§ **ASSIGNED TASK**:
Copy, word for word, the lines below from the one containing "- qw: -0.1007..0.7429" up to and including the one containing "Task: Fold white", with pictures left out.

----- INPUT DATA

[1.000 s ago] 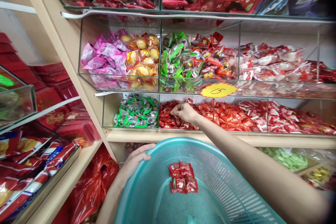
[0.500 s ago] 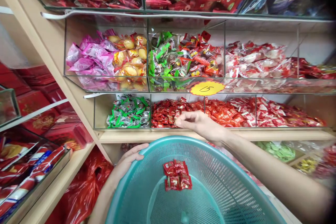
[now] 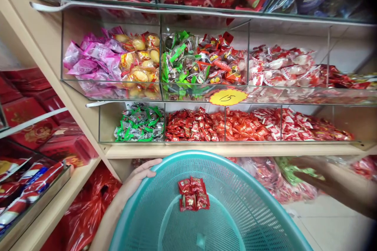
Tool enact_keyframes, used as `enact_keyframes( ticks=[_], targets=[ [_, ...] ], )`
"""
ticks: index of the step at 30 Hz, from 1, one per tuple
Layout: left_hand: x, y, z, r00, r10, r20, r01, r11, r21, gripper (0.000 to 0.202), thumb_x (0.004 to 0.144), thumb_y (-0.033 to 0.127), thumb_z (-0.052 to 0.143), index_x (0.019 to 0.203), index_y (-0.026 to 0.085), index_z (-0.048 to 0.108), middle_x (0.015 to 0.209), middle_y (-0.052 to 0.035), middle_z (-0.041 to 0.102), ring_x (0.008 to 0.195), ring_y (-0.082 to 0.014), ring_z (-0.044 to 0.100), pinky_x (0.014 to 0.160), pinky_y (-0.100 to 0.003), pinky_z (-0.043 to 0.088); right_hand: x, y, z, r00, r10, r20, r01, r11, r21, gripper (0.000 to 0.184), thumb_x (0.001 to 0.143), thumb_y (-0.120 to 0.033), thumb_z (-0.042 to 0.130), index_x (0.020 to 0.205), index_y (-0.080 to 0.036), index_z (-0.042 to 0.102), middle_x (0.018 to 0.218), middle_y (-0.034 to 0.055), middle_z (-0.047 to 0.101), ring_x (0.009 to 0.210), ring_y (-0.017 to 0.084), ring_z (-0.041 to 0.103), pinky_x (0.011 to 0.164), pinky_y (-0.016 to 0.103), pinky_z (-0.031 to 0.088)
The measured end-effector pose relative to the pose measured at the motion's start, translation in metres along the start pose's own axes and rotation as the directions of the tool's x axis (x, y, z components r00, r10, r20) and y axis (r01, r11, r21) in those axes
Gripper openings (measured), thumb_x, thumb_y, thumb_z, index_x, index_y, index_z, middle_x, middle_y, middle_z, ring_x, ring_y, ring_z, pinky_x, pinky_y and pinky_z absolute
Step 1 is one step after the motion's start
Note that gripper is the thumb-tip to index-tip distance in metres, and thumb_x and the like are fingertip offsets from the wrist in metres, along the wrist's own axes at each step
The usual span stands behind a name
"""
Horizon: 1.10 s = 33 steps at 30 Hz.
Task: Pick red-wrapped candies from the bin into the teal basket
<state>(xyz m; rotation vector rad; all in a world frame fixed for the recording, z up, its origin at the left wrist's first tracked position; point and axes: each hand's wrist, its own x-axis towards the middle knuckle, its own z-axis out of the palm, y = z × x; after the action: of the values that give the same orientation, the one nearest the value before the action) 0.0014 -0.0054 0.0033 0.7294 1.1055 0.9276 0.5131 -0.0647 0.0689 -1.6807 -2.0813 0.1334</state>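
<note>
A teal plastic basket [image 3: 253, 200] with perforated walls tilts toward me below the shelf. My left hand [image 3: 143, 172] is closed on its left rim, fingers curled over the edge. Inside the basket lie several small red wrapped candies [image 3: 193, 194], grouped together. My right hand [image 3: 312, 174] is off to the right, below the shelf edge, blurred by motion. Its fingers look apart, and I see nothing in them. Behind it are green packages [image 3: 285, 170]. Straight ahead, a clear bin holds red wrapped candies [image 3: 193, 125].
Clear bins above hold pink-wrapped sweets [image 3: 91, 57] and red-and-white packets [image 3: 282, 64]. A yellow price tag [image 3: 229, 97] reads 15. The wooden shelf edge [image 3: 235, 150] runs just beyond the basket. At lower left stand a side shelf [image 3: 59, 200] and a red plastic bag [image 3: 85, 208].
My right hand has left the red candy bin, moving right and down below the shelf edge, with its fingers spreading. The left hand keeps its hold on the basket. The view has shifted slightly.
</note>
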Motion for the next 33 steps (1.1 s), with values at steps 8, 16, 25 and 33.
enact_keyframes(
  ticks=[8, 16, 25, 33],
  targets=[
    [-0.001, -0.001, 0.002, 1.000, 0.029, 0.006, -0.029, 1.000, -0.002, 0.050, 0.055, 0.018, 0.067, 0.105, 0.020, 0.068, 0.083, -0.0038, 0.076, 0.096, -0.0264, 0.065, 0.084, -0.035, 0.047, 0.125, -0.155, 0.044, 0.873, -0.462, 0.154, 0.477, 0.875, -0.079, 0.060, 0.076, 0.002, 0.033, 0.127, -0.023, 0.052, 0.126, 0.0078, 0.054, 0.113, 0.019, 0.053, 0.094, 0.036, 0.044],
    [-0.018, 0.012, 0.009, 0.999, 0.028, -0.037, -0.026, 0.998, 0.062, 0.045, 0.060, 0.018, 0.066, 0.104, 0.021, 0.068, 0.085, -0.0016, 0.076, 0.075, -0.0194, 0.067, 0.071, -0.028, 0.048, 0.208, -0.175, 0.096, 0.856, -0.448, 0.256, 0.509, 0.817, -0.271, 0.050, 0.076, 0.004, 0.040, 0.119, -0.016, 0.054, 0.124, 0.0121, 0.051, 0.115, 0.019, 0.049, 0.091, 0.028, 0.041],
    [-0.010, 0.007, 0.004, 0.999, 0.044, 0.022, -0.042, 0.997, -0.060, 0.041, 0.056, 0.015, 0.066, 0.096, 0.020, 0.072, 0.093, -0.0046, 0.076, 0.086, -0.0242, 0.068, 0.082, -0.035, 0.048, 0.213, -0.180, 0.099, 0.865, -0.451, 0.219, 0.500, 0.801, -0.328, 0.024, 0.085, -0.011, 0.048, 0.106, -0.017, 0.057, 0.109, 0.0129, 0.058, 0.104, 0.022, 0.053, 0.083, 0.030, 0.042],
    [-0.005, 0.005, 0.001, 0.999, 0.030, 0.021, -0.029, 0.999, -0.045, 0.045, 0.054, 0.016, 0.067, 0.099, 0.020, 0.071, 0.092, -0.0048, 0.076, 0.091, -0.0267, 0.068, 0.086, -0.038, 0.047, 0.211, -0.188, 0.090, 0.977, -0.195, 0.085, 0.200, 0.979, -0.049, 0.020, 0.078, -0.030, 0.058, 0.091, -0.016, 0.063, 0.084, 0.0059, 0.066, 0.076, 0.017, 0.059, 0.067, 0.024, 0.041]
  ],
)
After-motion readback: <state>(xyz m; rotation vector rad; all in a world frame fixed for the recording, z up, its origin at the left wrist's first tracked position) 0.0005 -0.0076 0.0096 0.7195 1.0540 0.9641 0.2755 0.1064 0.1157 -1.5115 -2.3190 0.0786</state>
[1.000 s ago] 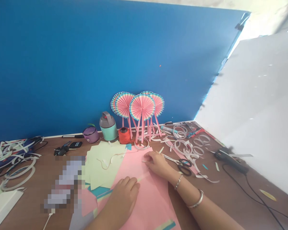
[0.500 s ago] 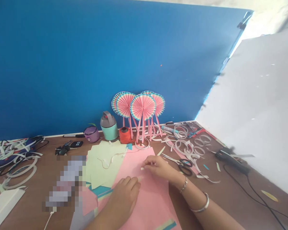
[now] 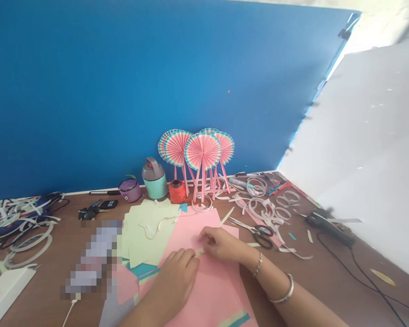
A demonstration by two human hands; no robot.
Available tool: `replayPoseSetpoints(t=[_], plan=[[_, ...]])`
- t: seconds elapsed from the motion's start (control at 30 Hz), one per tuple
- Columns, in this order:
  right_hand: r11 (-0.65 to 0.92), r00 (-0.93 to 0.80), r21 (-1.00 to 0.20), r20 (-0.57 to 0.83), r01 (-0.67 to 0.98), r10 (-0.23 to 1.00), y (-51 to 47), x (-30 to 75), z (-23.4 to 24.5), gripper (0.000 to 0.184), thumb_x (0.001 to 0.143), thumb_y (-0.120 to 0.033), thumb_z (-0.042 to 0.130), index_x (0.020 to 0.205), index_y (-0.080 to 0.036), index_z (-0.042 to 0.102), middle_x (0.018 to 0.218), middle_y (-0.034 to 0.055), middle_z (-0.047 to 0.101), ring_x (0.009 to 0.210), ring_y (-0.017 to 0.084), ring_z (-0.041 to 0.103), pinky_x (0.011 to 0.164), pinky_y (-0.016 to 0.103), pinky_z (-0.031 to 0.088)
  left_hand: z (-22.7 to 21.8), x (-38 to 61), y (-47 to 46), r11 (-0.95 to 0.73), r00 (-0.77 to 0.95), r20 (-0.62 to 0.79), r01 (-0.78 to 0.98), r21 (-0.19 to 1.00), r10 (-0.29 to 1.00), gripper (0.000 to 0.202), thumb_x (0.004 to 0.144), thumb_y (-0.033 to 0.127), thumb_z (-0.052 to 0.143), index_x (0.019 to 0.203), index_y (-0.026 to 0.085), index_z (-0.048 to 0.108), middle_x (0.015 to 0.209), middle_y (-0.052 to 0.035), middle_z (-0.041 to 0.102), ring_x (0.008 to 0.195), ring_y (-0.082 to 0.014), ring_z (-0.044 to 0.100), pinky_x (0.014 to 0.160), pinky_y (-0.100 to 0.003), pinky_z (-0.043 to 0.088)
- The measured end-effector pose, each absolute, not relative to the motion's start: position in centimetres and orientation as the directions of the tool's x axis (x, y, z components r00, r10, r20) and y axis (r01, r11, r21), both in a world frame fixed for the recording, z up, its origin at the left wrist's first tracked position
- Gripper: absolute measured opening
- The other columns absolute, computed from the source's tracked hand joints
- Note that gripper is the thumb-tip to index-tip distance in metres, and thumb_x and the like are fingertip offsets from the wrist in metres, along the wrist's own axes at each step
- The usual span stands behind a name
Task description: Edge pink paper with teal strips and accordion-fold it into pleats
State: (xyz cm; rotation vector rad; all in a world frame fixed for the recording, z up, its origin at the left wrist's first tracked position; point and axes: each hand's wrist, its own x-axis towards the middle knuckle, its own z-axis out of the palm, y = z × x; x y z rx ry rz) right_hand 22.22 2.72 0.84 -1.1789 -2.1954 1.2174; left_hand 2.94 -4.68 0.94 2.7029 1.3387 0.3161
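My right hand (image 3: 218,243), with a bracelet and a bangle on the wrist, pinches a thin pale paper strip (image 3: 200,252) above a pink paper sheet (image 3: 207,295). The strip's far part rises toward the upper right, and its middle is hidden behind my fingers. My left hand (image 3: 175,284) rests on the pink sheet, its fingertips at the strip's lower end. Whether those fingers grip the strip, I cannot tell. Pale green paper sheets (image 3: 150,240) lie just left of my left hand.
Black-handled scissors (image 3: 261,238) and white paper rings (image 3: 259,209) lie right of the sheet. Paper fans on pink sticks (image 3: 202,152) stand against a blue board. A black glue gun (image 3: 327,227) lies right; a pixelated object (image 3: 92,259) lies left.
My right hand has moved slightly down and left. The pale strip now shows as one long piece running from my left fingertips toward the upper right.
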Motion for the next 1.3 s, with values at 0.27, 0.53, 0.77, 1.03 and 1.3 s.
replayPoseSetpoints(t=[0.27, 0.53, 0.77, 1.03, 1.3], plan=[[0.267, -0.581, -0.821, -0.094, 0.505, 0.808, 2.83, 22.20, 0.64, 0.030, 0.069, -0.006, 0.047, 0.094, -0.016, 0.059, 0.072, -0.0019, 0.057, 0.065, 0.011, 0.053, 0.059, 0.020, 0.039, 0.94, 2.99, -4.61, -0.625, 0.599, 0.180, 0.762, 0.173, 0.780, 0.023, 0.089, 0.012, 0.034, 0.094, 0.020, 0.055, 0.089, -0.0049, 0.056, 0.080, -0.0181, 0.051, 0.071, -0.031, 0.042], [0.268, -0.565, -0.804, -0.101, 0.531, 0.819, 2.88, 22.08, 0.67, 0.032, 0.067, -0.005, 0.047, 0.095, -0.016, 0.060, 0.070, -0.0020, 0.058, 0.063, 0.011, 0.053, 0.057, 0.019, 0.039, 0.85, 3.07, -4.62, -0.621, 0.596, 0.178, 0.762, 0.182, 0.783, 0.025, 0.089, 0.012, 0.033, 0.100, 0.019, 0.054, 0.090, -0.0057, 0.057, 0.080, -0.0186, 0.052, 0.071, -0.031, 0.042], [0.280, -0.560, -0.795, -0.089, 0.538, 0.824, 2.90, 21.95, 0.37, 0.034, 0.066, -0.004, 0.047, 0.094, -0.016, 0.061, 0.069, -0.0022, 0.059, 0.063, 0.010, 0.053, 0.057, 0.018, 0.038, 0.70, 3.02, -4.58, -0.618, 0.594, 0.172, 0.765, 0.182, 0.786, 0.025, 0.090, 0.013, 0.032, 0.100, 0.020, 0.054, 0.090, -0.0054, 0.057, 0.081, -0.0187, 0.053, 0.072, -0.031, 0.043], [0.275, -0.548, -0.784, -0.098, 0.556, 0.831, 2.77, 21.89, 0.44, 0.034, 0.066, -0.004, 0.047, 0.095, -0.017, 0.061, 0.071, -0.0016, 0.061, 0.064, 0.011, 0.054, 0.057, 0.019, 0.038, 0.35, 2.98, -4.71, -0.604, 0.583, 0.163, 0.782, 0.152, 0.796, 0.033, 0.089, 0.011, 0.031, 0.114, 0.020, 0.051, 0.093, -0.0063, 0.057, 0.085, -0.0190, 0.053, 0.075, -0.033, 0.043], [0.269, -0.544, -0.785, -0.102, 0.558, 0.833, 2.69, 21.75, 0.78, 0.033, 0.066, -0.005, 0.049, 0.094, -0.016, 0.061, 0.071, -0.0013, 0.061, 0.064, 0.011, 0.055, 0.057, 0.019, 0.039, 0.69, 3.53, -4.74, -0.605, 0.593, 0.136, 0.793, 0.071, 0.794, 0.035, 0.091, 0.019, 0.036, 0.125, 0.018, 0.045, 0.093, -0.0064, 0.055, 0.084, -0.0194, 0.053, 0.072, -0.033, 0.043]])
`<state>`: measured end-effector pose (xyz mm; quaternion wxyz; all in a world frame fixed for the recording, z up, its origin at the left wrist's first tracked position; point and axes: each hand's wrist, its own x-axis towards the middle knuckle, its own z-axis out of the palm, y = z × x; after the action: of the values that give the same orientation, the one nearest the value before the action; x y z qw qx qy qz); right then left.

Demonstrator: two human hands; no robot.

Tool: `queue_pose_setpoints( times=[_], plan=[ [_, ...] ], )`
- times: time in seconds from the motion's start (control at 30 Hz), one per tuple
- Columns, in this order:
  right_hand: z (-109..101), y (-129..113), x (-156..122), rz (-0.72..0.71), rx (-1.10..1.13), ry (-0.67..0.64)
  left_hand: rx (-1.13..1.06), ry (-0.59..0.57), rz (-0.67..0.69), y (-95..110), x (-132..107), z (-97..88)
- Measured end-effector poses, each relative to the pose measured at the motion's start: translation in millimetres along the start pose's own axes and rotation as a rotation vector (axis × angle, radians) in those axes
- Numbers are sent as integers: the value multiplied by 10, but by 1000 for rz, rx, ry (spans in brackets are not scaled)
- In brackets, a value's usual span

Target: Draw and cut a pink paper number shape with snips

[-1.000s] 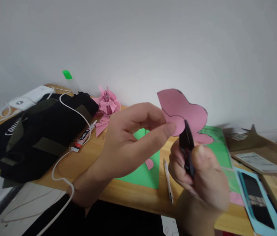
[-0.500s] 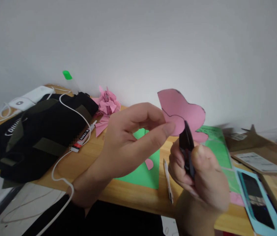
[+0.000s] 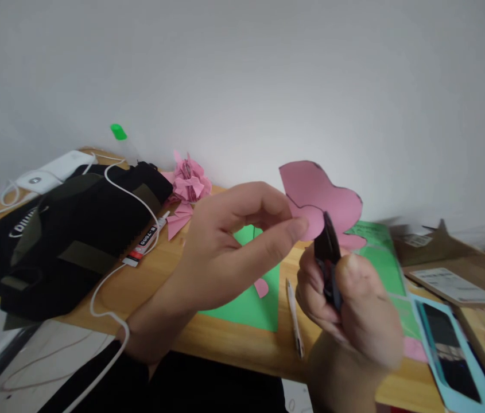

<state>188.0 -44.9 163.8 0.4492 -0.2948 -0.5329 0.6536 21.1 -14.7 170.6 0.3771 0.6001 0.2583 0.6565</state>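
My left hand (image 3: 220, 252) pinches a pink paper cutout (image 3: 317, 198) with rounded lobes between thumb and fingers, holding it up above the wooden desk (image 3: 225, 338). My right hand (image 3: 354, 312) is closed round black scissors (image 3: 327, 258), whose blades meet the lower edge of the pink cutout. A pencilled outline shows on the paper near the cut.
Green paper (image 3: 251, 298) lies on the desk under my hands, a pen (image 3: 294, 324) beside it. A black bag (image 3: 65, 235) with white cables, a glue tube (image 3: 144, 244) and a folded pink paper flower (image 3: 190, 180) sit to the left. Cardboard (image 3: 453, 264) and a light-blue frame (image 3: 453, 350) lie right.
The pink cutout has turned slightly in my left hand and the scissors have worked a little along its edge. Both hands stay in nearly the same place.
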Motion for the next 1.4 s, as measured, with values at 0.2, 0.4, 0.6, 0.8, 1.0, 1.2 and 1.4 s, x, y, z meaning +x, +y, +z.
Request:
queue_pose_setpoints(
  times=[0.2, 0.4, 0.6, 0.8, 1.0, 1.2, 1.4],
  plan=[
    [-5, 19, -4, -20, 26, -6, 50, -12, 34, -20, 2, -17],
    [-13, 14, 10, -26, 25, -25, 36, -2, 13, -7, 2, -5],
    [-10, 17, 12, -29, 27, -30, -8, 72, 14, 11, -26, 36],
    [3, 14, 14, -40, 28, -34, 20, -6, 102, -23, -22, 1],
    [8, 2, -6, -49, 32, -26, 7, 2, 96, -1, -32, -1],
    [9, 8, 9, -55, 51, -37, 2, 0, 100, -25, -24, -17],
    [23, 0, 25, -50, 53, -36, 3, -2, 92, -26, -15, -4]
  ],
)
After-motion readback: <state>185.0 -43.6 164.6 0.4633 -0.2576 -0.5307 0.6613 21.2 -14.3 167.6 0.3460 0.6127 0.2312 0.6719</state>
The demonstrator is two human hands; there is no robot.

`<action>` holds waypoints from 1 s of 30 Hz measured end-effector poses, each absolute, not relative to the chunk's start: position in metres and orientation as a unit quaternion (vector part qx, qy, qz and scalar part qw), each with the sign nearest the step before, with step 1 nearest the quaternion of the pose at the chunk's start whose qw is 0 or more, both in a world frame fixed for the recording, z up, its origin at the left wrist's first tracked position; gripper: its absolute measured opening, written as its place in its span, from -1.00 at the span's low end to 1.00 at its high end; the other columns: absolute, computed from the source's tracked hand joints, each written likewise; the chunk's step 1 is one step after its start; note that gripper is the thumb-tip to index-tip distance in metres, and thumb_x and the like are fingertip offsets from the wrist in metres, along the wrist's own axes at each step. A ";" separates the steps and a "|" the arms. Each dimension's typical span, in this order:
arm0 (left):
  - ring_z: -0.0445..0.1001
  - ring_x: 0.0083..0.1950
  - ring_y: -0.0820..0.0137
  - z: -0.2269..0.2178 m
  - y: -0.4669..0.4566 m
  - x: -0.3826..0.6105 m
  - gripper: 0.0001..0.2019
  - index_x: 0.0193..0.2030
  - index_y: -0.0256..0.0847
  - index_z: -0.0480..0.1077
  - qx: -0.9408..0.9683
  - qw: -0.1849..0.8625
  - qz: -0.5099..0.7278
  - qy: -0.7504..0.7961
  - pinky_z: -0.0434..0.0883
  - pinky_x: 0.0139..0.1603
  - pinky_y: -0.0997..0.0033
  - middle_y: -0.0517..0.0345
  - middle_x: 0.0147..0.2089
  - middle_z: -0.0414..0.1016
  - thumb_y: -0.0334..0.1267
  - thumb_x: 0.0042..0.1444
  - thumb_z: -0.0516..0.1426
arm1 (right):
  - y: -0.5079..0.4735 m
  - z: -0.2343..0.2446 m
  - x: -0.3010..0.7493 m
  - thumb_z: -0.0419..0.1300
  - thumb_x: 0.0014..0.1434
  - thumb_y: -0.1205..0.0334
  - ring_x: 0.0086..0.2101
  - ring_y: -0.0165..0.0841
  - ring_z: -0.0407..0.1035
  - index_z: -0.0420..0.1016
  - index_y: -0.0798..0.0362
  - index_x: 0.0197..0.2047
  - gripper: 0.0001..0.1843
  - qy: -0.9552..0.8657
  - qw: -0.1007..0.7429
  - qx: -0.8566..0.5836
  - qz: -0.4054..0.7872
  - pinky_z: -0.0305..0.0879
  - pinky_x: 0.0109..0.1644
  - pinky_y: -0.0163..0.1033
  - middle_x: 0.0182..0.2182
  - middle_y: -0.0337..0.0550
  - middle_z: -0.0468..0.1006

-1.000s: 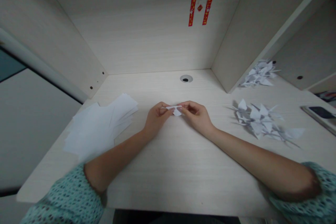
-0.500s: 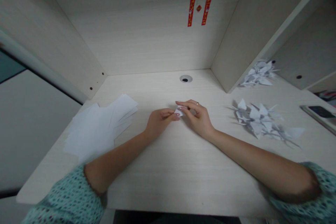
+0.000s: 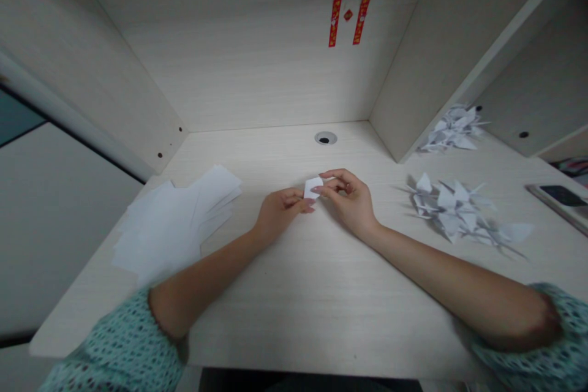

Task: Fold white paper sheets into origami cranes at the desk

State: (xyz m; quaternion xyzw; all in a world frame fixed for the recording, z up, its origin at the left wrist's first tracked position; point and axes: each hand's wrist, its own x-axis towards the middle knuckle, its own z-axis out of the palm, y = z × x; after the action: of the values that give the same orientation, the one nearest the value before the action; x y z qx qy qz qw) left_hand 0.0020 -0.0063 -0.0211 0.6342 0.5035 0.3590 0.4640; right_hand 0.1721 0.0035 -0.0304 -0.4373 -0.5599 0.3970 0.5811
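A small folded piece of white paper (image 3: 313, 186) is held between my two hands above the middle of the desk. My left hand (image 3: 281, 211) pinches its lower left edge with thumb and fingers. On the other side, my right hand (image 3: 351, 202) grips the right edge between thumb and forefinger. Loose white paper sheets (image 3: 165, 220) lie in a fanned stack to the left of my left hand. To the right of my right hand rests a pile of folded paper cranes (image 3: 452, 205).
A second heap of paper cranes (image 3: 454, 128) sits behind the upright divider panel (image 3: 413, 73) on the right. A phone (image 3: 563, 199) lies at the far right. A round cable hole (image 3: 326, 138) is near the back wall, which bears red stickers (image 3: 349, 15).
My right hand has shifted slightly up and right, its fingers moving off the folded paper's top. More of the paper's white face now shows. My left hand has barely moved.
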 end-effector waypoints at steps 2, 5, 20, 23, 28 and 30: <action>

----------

§ **SOLUTION FOR THIS EXERCISE**:
  - qw: -0.1007..0.7429
  - qx: -0.8566..0.5836
  - qz: -0.4054..0.7872
  - pinky_z: -0.0305..0.0879
  - pinky_x: 0.0109..0.1644
  - pinky_y: -0.0163..0.1033
  - middle_x: 0.0182..0.2182
  - middle_y: -0.0337..0.0550
  - middle_z: -0.0468..0.1006

-1.000s: 
-0.500s: 
+0.000s: 

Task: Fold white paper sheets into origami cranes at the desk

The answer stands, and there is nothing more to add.